In a smaller business, you may not be navigating that kind of organisational fragmentation. But it's still worth thinking about before you start. Who owns the data you need? Who will be affected by what the analysis reveals? Getting those people on board early, rather than presenting findings after the fact, is the difference between an initiative that lands and one that stalls.
Flow Myna's Pricing And Why We Publish It
We have a strong view on pricing in this market. Process mining has been positioned as an enterprise tool for so long that many smaller businesses assume it's not for them. Opaque pricing reinforces that assumption and that's why we publish our pricing openly.
Our free tier supports small datasets and is worth using before you commit to anything. If you can't get something useful out of your data at the free tier, that's important information. Paid plans are in the low hundreds of dollars per month, scaling up for larger data volumes and more users. You can see the full breakdown on our pricing page.

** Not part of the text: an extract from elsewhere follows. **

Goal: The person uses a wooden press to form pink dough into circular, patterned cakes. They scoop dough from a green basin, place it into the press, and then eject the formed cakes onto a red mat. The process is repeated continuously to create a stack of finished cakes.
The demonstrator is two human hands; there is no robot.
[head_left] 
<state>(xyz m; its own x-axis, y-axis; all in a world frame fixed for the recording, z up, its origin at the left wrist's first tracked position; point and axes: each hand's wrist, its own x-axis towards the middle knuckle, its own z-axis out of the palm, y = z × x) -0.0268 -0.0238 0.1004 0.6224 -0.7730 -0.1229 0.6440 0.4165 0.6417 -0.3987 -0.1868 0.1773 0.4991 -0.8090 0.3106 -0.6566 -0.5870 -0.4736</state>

Those prices put process mining within reach. Something you can justify against a single process improvement and not a capital decision that needs a separate business case. The scenarios where you genuinely need enterprise-level spend are specific: custom integrations into complex legacy systems, very large data volumes, or contractual SLAs. For most smaller operations, those aren't day-one requirements.
We're currently in early access, working with a small number of design partners for free in exchange for real operational data and collaborative feedback. If you want to understand what your processes actually look like without any commercial commitment, this is the best place to start.
Final Thought
When I reflect on that 2017 experience, the obstacles were real on multiple fronts. At the time, the vendor landscape was thin so if you needed to push serious data volumes through a process mining platform, your options were limited, and the most capable tools were also the most expensive. Per-process licensing meant that every new question you wanted to ask came with a commercial conversation attached.
Things have changed. There are now capable tools that can handle meaningful data volumes without enterprise price tags and licensing models that no longer penalise you for being curious. AI has compressed the expertise gap that made going direct so difficult without a background in process mining. And the organisational overhead that consumed so much of our time and goodwill was also largely a function of enterprise scale.
If you're running a smaller operation and previously concluded process mining wasn't for you, it's worth asking whether what you were looking at was a specific moment in the technology's history, aimed at a specific kind of organisation.
The underlying questions process mining answers like how do our processes run in practice, and where are we losing time and money? are just as relevant at 100 employees as they are at 10,000. What it costs and takes to find out is genuinely different now.